Reconstruction mammaire par lipomodelage exlusif
Cette technique nouvelle technique de reconstruction mammaire autologue a été mise au point en 2001 dans notre équipe. En effet constatant l’efficacité importante du lipomodelage (développé en 1998 dans notre équipe) en complément des reconstructions par lambeaux, nous avons proposé de reconstruire le sein par des transferts graisseux itératifs. Cette trchnique est en plein développement dans le monde, notamment en complément du systême BRAVA. Les indications idéales sont les patientes ayant un petit sein et présentant un excès graisseux important au niveau des cuisses et/ou du ventre. Elle consiste à reconstruire le sein en plusieurs étapes par des transferts itératifs de tissu graisseux. Son principe est séduisant car elle permet d’obtenir une reconstruction autologue avec peu de contraintes post-opératoires et peu de séquelles au niveau du site de prélèvement, voire dans certains cas un bénéfice secondaire sur le site de prélèvement. Notre travail de développement et d’évaluation consiste à mettre au point les artifices techniques visant à en élargir les indications, notamment pour l’utilisation combinée d’un dispositif d’expansion externe type BRAVA, développé afin d’expandre les tissus locaux pour faciliter la greffe de tissu graisseux. L’évaluation est en cours pour connaître les indications dans lesquelles le bénéfice du BRAVA semble le plus important.

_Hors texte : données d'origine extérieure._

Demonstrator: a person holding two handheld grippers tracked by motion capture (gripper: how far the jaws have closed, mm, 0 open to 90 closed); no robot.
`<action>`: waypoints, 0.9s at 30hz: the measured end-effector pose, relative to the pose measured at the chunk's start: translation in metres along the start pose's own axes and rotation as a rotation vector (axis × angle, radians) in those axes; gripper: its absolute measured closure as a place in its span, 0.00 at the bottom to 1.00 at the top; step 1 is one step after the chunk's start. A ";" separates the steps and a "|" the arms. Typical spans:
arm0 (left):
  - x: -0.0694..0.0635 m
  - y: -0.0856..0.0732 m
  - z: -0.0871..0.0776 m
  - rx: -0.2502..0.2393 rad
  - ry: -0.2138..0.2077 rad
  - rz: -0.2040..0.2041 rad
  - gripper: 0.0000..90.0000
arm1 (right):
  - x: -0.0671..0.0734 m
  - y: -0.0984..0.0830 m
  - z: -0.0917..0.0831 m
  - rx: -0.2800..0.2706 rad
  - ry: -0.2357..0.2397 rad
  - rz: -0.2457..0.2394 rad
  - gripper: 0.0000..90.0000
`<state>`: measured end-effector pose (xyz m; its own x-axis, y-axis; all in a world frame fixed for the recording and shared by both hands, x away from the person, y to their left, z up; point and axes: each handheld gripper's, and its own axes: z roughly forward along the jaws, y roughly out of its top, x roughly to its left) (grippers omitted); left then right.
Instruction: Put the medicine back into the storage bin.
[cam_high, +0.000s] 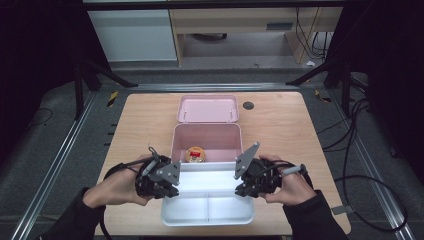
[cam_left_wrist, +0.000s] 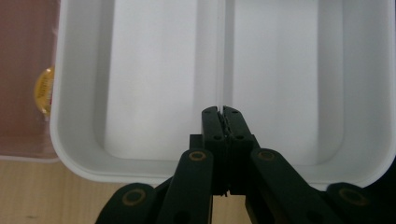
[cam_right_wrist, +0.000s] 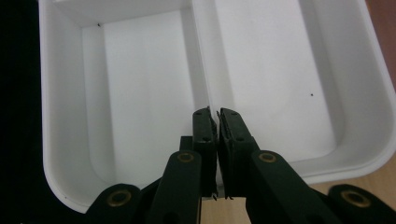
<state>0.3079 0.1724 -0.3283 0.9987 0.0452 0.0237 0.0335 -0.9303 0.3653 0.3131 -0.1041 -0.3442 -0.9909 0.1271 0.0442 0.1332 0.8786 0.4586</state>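
Nearest you on the wooden table, the white divided tray sits between your hands. Your left gripper and your right gripper each pinch the tray's centre divider from opposite ends, jaws nearly closed on it. Beyond, touching the tray, a pink lunch box holds a small round yellow container. Its pink lid lies farther back.
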 end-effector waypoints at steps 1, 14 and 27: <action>0.005 0.002 -0.004 0.001 0.008 0.004 0.99 | -0.004 0.002 -0.003 -0.006 -0.002 0.000 0.95; 0.075 0.009 -0.024 -0.034 0.047 -0.013 0.98 | -0.065 0.018 -0.022 -0.048 -0.089 -0.040 0.96; 0.126 0.002 -0.022 -0.062 0.052 -0.007 0.99 | -0.118 0.029 -0.023 -0.069 -0.094 -0.047 0.95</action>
<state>0.4330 0.1847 -0.3042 0.9951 0.0721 0.0682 0.0367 -0.9057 0.4224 0.4334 -0.1043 -0.3158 -0.9894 0.1322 -0.0606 0.0820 0.8512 0.5184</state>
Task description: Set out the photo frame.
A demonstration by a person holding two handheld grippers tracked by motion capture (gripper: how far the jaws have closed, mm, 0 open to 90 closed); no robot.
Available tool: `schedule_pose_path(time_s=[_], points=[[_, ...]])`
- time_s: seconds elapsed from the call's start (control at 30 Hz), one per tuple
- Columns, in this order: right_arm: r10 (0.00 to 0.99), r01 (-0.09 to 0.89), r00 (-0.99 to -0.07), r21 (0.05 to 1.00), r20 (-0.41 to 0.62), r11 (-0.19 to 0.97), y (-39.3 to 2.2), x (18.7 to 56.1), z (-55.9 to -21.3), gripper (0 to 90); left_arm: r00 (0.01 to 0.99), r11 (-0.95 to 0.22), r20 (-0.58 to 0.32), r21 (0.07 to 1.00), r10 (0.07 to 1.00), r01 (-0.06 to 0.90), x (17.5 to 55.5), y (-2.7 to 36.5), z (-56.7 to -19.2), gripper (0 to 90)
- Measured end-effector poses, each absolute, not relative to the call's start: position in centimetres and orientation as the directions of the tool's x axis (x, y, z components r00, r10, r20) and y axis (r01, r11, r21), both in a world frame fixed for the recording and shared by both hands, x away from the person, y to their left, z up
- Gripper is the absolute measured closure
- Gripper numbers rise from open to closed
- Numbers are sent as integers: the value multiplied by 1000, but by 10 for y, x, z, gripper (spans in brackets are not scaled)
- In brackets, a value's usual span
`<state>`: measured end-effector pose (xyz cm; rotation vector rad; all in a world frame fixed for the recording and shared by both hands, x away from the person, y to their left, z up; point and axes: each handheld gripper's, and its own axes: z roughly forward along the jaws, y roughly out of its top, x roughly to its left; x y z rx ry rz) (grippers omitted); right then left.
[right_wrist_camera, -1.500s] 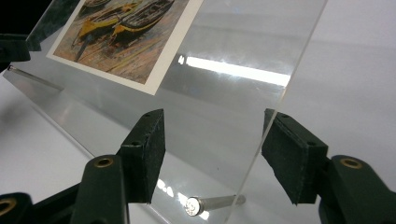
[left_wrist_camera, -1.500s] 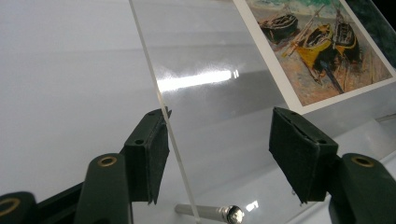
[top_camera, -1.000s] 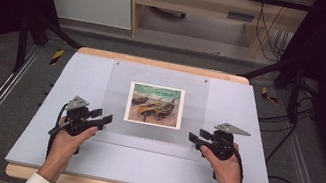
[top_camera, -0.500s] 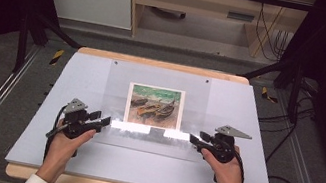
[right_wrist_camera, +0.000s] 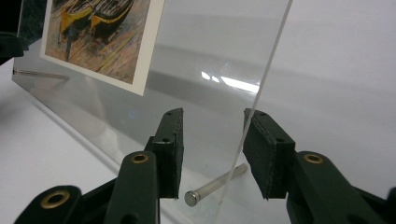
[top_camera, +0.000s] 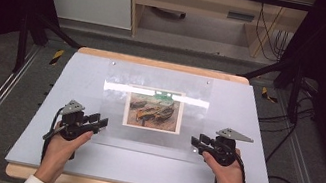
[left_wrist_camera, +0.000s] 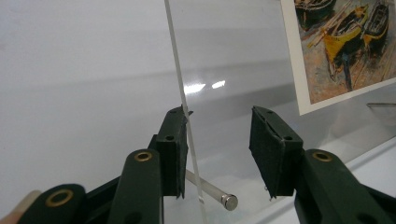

Si cette technique est séduisante intellectuellement, elle est concrètement d’indication limitée (moins de 10% des reconstructions mammaires pour un opérateur entrainé).
Reconstruction mammaire par lambeau pectoro-mammaire
Cette technique, mise au point en 1998 dans notre équipe, est d’indication peu fréquente (nécessité d’une gigantomastie du sein controlatéral) mais pourrait voir ses indications augmenter dans l’avenir. Elle consiste à utiliser l’excès de tissu glandulaire controlatéral d’une gigantomastie, pédiculé sur les perforantes du muscle Grand Pectoral, et à le transférer dans le site de mastectomie par un tunnel sous cutané inter mammaire. La peau du sein reconstruit étant reconstruite par un lambeau d’avancement abdominal. Le volume est apporté par le lambeau pectoro-mammaire à pédicule acromio-thoracique. Au niveau du sein donneur, on réalise une réduction par la technique à pédicule supéro-externe, à cicatrices périaréolaire et en « T » inversé. Un deuxième temps chirurgical comprend un lipomodelage, une lipoaspiration des contours mammaires, une plastie mammaire controlatérale éventuelle, et la réfection de la plaque aréolo-mamelonnaire.
Dans cette technique, il est important de souligner que la surveillance clinique et radiologique devra se poursuivre de façon bilatérale, car la patiente se retrouve avec du sein normal sur ses deux seins, avec la possibilité de l’éventuelle survenue d’un nouveau cancer du sein des 2 côtés qui devra alors être diagnostiqué et traité.